一场场春雨过后,林地上的草窠里、枯树下,各种蘑菇钻了出来。
陈卫东认识的不多,只敢捡那些最显眼、绝不会认错的松树伞(就是松茸)和榛蘑。
还有哪些刚冒头的刺嫩芽、蕨菜、野韭菜,一兜一兜地往回采。
小院里的伙食眼见着改善了!
晚上收工回家,灶坑里烧起火,锅里炖上兔肉,或者用野鸡吊个汤,再炒个蘑菇野菜,虽然油星依旧少得可怜,但那纯天然的鲜味,能让周文韬香得舌头都差点咽下去。
当然,陈卫东自己从不吃独食!
他总是把大部分收获悄悄处理了。
比如月黑风高的夜里,他会把最肥美的野兔收拾干净,割下最好的一半,用干净的小布袋包好,再系根细麻绳。
然后,他蹲下身,摸摸黑子的头,把东西放到它嘴边,低声说交代着,“黑子,老地方,送过去!”
黑子极通人性,乌溜溜的眼睛看着主人,轻轻叼起那个散发着肉味的包裹,转身就消失在夜色里。

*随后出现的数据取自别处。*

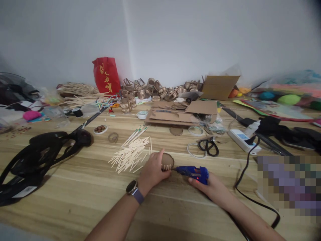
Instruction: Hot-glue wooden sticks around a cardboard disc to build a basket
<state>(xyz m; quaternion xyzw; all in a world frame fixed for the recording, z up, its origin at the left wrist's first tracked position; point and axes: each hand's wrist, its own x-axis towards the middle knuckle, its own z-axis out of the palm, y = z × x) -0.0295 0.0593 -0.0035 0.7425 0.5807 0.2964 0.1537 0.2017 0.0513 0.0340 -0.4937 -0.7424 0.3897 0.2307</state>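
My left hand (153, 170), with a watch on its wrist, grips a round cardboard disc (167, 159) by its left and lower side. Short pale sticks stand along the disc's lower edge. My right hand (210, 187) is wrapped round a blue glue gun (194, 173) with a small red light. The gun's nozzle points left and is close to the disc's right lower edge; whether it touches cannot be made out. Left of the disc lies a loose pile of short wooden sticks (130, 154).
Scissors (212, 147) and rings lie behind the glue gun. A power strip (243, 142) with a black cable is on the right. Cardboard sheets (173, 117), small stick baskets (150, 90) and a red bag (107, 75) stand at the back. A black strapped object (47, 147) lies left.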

它熟门熟路地溜到屯子角落那家牛棚院里,用爪子轻轻挠几下院门,低低地“呜”一声。
门会马上开一条小缝,一只纤细的手快速伸出来,接过东西,把黑子抱进屋里。
整个过程几乎没有任何声响。
黑子完成任务后,享受了一会撸狗,就会开心地跑回小院,对着陈卫东摇着尾巴邀功,只是每次嘴角都挂着一些食物残渣……
开春以后,沈家的饭桌上,偶尔便有了难得野味!
苏宛贞蜡黄的脸色慢慢透出点红润,咳嗽也快恢复如初了。
沈清如姐妹俩虽然依旧清瘦,但眼睛里渐渐有了色彩,平时干活也好像多了些力气……
另一部分野物或者山货,陈卫东会让赵铁柱带回老支书家,或者挂在赵大队长家过道的钉子上。